Multi gpu training; RuntimeError: [...] LightningModule has parameters that were not used in producing the loss returned by training_step.

kunibald413 commented 7 months ago

added devices="auto" in train.py to utilize multiple gpus

    trainer: Trainer = hydra.utils.instantiate(cfg.trainer,
                                               callbacks=callbacks,
                                               logger=logger,
                                               devices="auto")

Training terminates shortly after start with this error:

RuntimeError: It looks like your LightningModule has parameters that were not used in producing the loss returned by training_step. If this is intentional, you must enable the detection of unused parameters in DDP, either by setting the string value `strategy='ddp_find_unused_parameters_true'` or by setting the flag in the strategy with `strategy=DDPStrategy(find_unused_parameters=True)`.

adding strategy='ddp_find_unused_parameters_true' to the trainer instantiate fixes it (all gpus used):

    trainer: Trainer = hydra.utils.instantiate(cfg.trainer,
                                               callbacks=callbacks,
                                               logger=logger,
                                               devices="auto",
                                               # for multi device training
                                               strategy='ddp_find_unused_parameters_true'
                                               )

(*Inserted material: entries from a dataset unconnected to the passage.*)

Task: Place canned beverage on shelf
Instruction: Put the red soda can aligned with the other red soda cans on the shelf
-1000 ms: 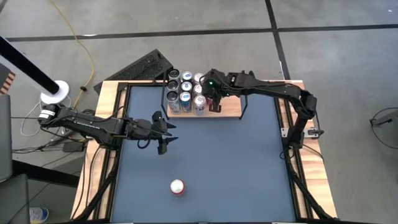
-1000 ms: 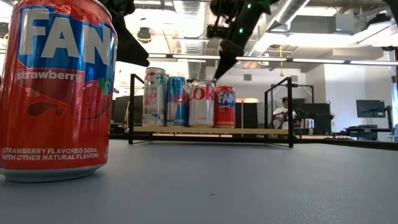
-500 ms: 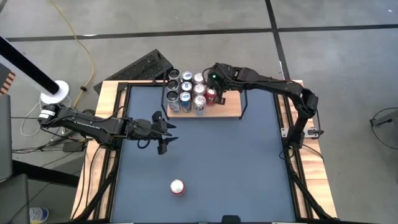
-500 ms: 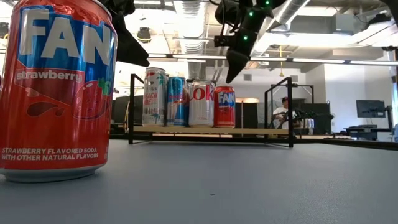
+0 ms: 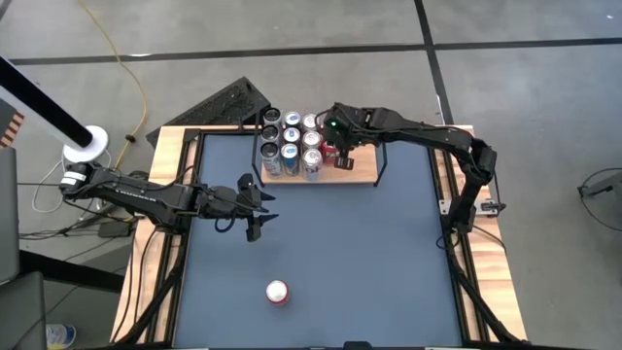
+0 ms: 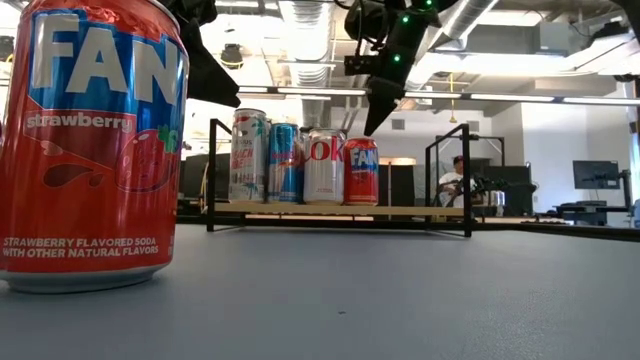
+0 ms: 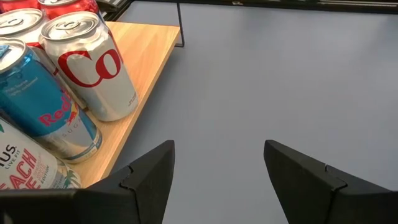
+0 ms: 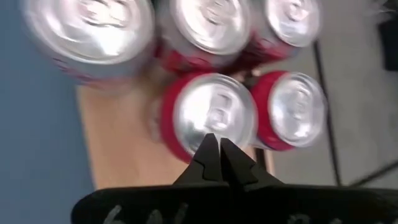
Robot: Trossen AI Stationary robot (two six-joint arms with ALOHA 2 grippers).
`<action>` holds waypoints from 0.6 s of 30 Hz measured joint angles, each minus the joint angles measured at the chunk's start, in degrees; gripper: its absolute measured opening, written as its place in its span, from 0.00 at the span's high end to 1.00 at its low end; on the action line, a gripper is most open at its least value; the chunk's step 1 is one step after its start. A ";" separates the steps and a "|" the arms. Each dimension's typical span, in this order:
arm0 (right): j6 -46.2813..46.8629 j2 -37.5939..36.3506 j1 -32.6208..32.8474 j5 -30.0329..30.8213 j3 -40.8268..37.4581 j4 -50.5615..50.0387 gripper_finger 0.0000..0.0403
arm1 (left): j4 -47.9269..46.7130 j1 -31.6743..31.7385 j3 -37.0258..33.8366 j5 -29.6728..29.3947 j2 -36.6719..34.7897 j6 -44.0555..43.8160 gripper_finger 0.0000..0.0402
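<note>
— Where is the right gripper [image 5: 339,148] sitting at this moment?

— It is hanging over the shelf [image 5: 360,171], its fingertips pressed together to a single point with nothing between them. In the right wrist view that closed tip [image 8: 216,149] is pointing down at the silver top of a red can [image 8: 208,112], which is standing on the wooden board just beneath the fingers. From table height the gripper [image 6: 378,112] is hovering above the small red Fanta can [image 6: 362,171], clear of its top.

— And the other cans?

— They are crowding the end of the shelf beyond the fingertips, in rows; a tall pale can [image 6: 249,156], a blue one [image 6: 284,162] and a silver Coke can [image 6: 323,166] are lining the front edge.

— What is the left gripper [image 5: 255,206] doing?

— It is waiting over the blue table [image 5: 389,253], fingers [image 7: 149,174] standing slightly apart and holding nothing. Ahead of them and to one side the shelf's corner is showing.

— Any can off the shelf?

— One strawberry Fanta can [image 5: 277,292] is standing alone on the table, well apart from both grippers, looming large in the low view [image 6: 92,145].
</note>
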 joint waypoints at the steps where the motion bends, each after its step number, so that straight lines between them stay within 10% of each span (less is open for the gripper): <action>1: 0.04 0.00 0.00 -1.35 0.00 0.02 1.00 | -0.02 0.02 0.00 0.02 0.00 0.00 0.41; 18: 1.63 0.02 -1.81 -3.43 0.00 -1.31 1.00 | -0.03 0.01 0.00 0.01 0.00 -0.44 0.41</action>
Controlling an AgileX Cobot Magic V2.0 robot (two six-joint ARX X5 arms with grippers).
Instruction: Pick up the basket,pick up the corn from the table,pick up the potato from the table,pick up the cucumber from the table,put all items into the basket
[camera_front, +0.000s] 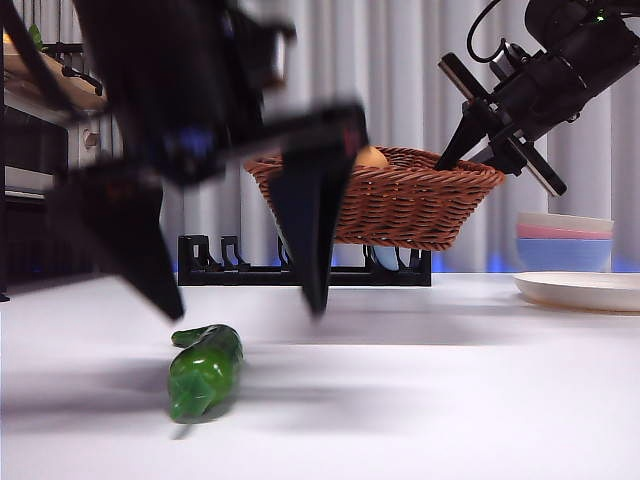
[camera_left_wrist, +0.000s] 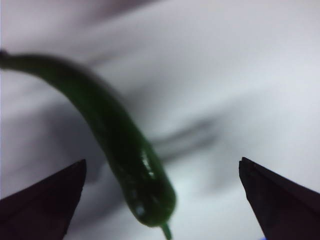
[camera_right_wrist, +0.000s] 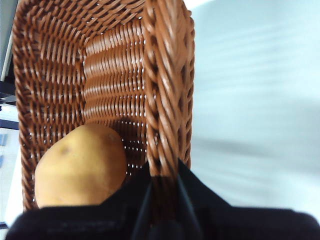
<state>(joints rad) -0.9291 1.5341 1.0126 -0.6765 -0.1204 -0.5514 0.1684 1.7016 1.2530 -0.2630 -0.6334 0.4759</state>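
Observation:
The dark green cucumber (camera_front: 205, 370) lies on the white table (camera_front: 450, 400) near the front left. My left gripper (camera_front: 245, 305) hangs open just above and behind it. In the left wrist view the cucumber (camera_left_wrist: 125, 155) lies between the spread jaws of that gripper (camera_left_wrist: 162, 161), apart from both. My right gripper (camera_front: 490, 150) is shut on the right rim of the brown wicker basket (camera_front: 400, 205) and holds it above the table. The tan potato (camera_front: 372, 158) lies in the basket. The right wrist view shows the potato (camera_right_wrist: 80, 167), the basket (camera_right_wrist: 115, 75) and the gripper (camera_right_wrist: 162, 175) on its rim. The corn is not visible.
A low black rack (camera_front: 210, 265) stands at the back under the basket. A stack of pastel bowls (camera_front: 565, 240) and a white plate (camera_front: 580, 290) sit at the right edge. White curtains hang behind.

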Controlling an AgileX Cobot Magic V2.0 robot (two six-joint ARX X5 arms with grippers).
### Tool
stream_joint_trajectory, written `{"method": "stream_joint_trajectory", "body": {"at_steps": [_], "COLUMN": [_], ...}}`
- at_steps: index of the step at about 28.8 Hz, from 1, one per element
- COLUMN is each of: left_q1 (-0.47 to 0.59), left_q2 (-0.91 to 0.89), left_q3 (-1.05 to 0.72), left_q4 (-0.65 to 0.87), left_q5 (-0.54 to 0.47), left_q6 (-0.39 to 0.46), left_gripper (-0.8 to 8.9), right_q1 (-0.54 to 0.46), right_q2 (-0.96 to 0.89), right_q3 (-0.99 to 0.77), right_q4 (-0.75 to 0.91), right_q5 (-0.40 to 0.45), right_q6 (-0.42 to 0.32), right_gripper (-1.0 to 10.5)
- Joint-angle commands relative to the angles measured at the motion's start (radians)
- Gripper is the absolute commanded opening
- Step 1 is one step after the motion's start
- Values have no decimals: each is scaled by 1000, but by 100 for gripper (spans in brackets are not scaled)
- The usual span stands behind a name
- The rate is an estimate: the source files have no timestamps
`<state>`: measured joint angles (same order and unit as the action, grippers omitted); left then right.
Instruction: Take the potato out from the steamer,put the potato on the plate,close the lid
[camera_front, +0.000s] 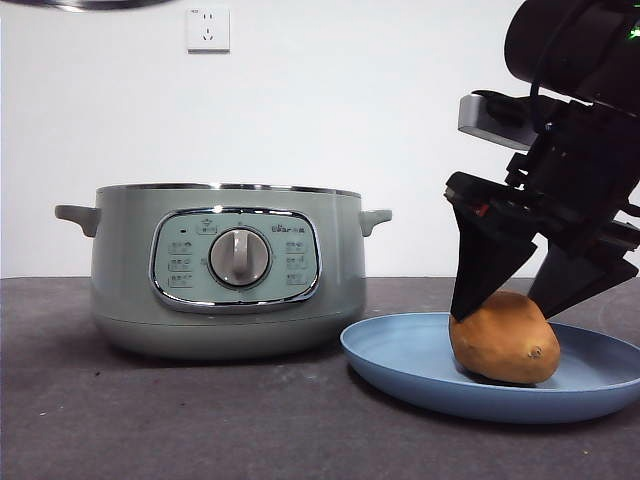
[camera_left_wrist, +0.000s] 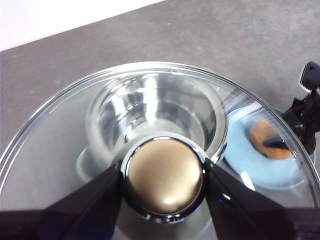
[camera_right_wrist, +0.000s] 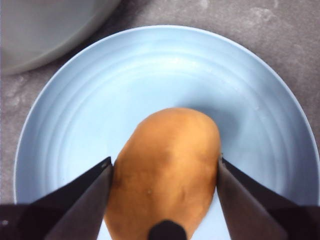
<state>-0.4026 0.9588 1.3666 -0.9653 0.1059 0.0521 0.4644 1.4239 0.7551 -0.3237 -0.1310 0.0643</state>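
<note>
Risks: R gripper (camera_front: 527, 300) sits astride the potato (camera_front: 505, 338), jaws at both flanks, looks like contact w/ skin. If it lifts w/o opening wider, potato prob drags or rolls off the plate (camera_front: 400, 365). Potato is rounded, sits off-centre on the plate, so a nudge could tip it toward the rim.

L gripper (camera_left_wrist: 165, 180) is clamped on the lid (camera_left_wrist: 50, 150) by the knob (camera_left_wrist: 165, 175), lid held above the steamer (camera_front: 225, 270), which is open. Glass + small knob grip: a tilt on descent could seat the rim crooked or clip a handle.

Position: potato rests on the plate, just beside the steamer, directly between R jaws. Lid roughly over the pot mouth per L wrist view.
</note>
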Motion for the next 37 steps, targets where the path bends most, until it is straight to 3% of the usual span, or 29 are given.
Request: {"method": "stream_joint_trajectory", "body": {"at_steps": [1,11,19,28,37], "left_q1": [-4,-6,-10,-11,-34], "left_q2": [51,284,436,586,637], "left_q3": [9,9,9,9,9], "left_q4": [112,305,429,521,531], "left_q5": [17,56,55,56,57], "left_q6": [24,58,77,80,80], "left_gripper": [-9,-9,-9,-9,-9], "right_q1": [0,0,0,0,0], "right_q2": [7,-52,-298,-698,-767], "right_q3": [-11,21,40,41,41], "right_q4": [4,-28,-113,-158,-198], "right_q5": [0,-1,2,10,59], "right_q6": [14,45,51,77,76], "right_gripper": [513,509,507,504,504]}}
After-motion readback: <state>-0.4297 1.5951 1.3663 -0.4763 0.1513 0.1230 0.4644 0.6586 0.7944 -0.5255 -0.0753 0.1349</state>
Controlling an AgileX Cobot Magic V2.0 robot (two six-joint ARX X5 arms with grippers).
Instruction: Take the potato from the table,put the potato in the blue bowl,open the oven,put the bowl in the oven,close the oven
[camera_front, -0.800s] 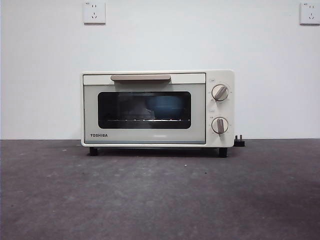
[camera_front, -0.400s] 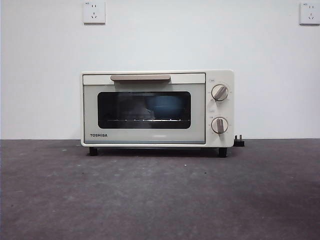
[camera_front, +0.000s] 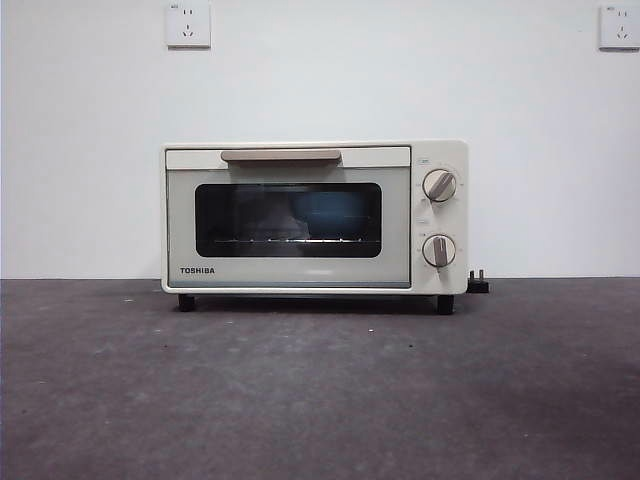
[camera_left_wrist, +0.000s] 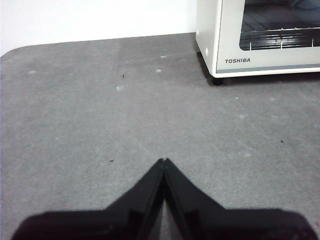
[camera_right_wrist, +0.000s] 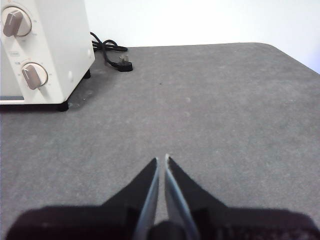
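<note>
Both pincers wait low over the bare surface (camera_front: 320, 400): the left pincer (camera_left_wrist: 164, 161) is clenched with nothing in it, and the right pincer (camera_right_wrist: 161, 159) is nearly clenched, also holding nothing. At the back edge stands the oven (camera_front: 315, 216) with its door shut. Behind the dark glass the blue bowl (camera_front: 335, 215) sits on the wire rack. I cannot see the potato.

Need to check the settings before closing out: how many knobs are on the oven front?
2. Both round beige knobs sit on the cream-white oven's right panel: upper knob above lower knob.
</note>
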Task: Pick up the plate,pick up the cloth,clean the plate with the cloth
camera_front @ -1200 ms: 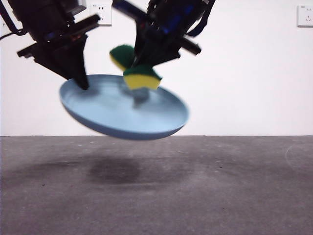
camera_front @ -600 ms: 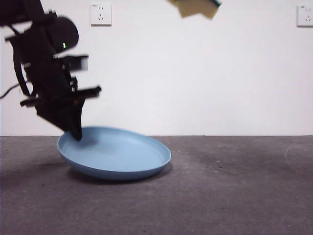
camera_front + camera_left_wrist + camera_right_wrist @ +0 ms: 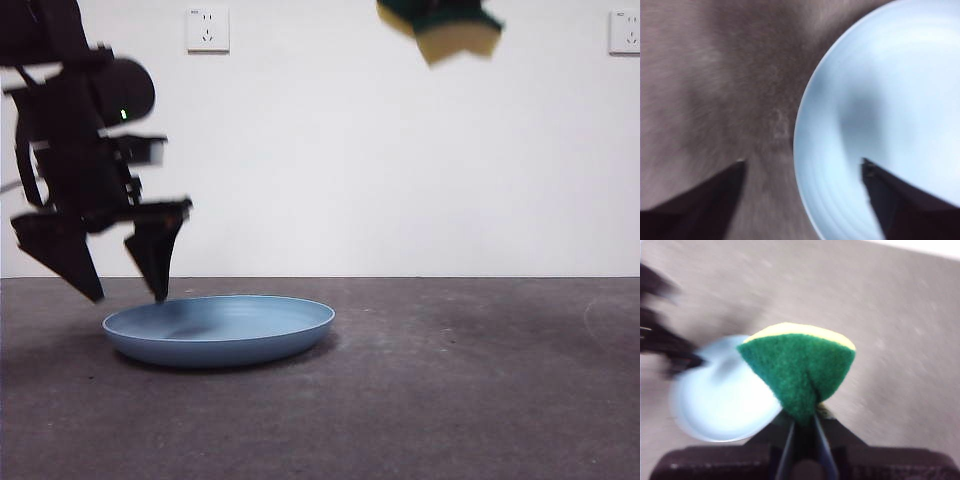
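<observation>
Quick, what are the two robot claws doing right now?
Left gripper: open, holding nothing, just above the plate rim.
Right gripper: shut on the sponge, held high up.

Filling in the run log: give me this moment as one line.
plate: flat on table, released | left gripper: open, above plate rim | right gripper: shut on sponge, raised high

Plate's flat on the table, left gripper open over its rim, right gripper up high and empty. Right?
Not quite: the right gripper is not empty. The right wrist view shows its jaws shut on the sponge, and the front view shows that sponge high above the table. The rest holds: the plate lies flat on the table, and the left gripper is open over its rim.
</observation>
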`<state>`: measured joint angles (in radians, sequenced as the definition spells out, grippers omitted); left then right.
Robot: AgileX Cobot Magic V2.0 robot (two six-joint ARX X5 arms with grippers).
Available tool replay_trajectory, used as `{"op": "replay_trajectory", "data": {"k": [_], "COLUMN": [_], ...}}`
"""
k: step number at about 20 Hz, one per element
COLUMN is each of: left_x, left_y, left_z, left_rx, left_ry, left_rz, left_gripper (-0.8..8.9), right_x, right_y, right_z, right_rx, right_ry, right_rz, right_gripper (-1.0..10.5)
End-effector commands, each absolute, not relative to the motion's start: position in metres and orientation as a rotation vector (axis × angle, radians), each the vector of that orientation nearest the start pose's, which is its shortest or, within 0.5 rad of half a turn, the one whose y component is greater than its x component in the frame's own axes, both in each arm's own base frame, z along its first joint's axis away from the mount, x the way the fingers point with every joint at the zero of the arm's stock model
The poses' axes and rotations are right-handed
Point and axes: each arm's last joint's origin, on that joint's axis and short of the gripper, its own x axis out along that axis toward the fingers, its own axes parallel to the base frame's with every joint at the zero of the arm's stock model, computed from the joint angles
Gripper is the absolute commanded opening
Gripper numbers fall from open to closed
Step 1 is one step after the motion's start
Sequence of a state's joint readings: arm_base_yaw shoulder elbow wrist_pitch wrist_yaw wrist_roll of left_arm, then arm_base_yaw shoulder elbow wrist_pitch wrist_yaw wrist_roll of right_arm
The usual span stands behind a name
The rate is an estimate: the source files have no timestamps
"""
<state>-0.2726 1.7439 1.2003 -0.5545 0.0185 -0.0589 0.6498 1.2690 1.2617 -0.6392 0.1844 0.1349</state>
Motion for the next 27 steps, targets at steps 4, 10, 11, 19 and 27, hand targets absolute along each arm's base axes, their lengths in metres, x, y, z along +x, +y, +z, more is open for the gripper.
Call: {"op": "replay_trajectory", "data": {"k": [4, 10, 11, 19, 27], "left_x": [0.295, 0.230, 0.220, 0.164, 0.159], "left_y": [-0.098, -0.103, -0.105, -0.096, -0.095], "left_z": [0.284, 0.356, 0.363, 0.333, 0.333], "left_rx": [0.020, 0.014, 0.027, 0.064, 0.062], "left_ry": [0.866, 0.577, 0.537, 0.449, 0.448], "left_rz": [-0.307, -0.319, -0.296, -0.301, -0.316], "left_gripper": [5.02, 5.03, 5.02, 5.02, 5.02], "right_x": [0.266, 0.321, 0.328, 0.347, 0.346], "right_y": [0.153, 0.164, 0.164, 0.153, 0.152], "right_z": [0.305, 0.220, 0.205, 0.152, 0.151], "right_rx": [-0.053, -0.034, -0.039, -0.075, -0.098], "right_ry": [0.837, 1.038, 1.075, 1.201, 1.214], "right_rz": [0.362, 0.364, 0.353, 0.316, 0.357], "right_gripper": [-0.2, -0.2, -0.2, -0.2, 6.3]}}
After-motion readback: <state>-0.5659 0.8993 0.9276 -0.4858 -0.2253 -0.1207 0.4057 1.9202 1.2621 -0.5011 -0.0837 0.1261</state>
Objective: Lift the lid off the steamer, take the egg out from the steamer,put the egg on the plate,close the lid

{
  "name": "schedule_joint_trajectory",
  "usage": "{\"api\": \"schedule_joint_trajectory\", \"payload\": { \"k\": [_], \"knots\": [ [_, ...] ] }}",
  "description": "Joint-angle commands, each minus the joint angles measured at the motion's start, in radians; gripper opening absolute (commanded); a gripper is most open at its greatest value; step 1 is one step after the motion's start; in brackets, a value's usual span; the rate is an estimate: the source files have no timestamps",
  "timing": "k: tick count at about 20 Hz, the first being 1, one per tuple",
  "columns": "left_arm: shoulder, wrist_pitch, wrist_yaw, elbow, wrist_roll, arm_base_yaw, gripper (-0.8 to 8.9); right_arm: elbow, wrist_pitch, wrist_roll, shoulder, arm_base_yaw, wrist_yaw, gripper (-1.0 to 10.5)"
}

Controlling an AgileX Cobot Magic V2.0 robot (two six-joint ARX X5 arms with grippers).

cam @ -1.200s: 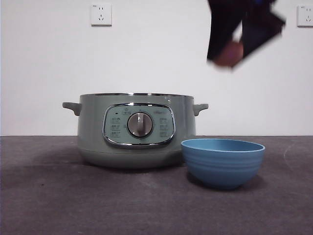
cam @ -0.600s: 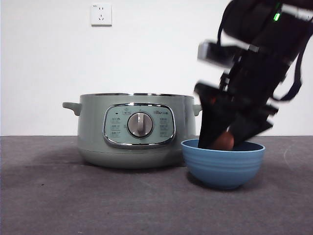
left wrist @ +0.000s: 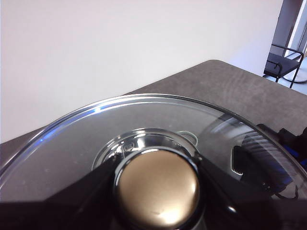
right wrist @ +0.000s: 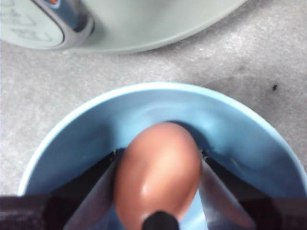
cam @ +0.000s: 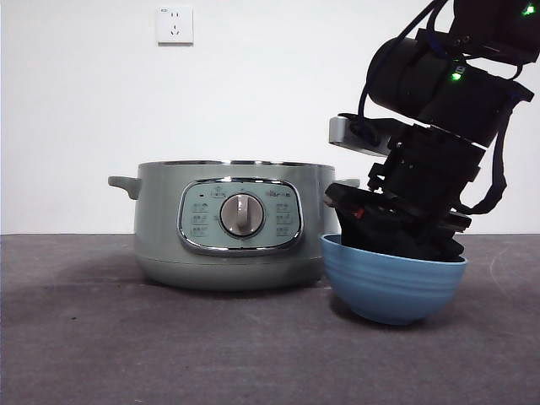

the batch_idx is not used when returning the loss by def training_step(self, batch: Any, batch_idx: int): in baselightingmodule.py but i'm not sure about the consequences/effect on training/quality. making issue for visibility

egorsmkv commented 6 months ago

Having the same issue with multiple GPUs

p0p4k commented 6 months ago

There is a ddp config in the config folder, which does the ddp strategy flag true to use multi gpu. About the consequences for unused parameters, I am not very well versed with that at the moment.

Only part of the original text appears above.